The most interesting of the books considered, to me at least, is Angela Pippos's The Goddess Advantage: One Year in the Life of a Football Worshipper. Those of us in Melbourne will know who Pippos is - the sports reporter for ABC TV news - and some will also be aware that she is a mad Adelaide Crows supporter. She wins on all counts in my book. Ian Syson reviews her memoir/diary and seems rather perplexed by what he finds: "It's hard to tell in the end just who The Goddess Advantage is aimed at." How about me Ian? I can understand it, and fully sympathise.
Short notices are given to: Unravelling Identity: Immigrants, Identity and Citizenship in Australia by Trevor Batrouney and John Goldlust: "This may be a specialist text but the subject is one that has both general appeal and topical significance"; City of Animals by Alan Mills "Is a thoroughly researched thriller that realistically portrays the operations of a large zoo. It can get a little graniloquent for the genre but it's still a well-plotted spine-tingler"; Bye, Beautiful by Julia Lawrinson who "is a marvellous writer. Her novel is evocative but economical, capturing the sense of being in a backwater in a time of great social change"; Love Cuts by Ian Bone: "Set in a nameless Australian city, Ian Bone's novel is aimed at young adults and is a healthy antidote to the buckets of drivel that have been written about romantic love"; Doctors at Sea: Emigrant Voyages to Colonial Australia by Robin Haines, whose work "is a microcosm of Victorian hierarchy; class, racial and sectarian feeling (towards the Irish, for instance) on the one hand, and on the other the intregrity and generosity displayed by paternalism at its most high-minded"; and Will Buster and the Carrier's Flash by Odo Hirsch: "While Odo Hirsch's magic is derived from future science rather than ancient spells, there are aspects of the Will Buster series that are not dissimilar to Harry Potter."
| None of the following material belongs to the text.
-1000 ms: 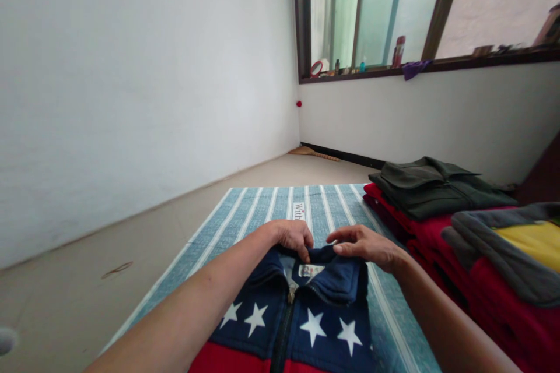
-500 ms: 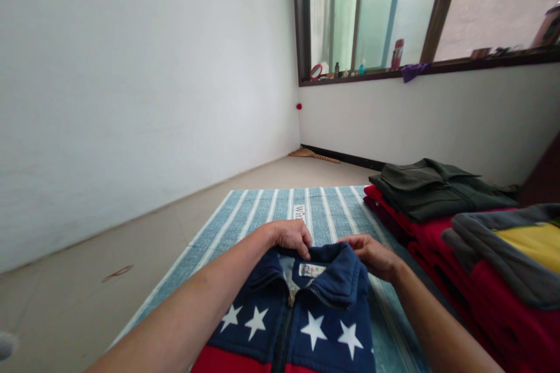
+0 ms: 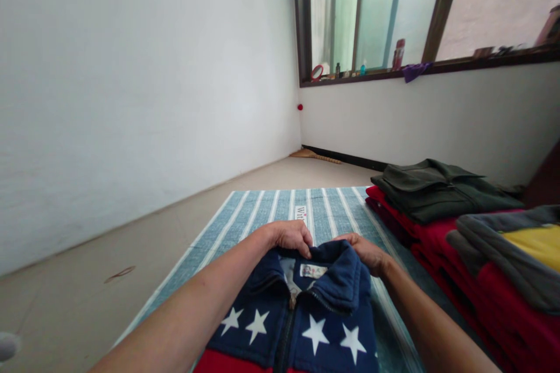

The only major work of interest in "The Australian" is The Longest Decade by George Megalogenis, reviewed by Ross Fitzgerald. The book covers the period of the Keating and Howard Prime Minsterships, and has bene a very long decade as far as this voter is concerned. "Megalogenis's primary aim is to tell two intertwined stories, the political and the cultural, about the economy and society produced by Keating and Howard as two of the nation's most influential treasurers and prime ministers. He does this superbly well." Although coming from similar backgrounds it would be hard to pick two such different men: Howard is a big "C" Conservative in political terms and yet very basic in his cultural and sporting tastes, Keating was a progressive small "l" liberal politically, almost "elitist" culturally and had no interest in sport at all. Sounds like one of the best Australian political books around.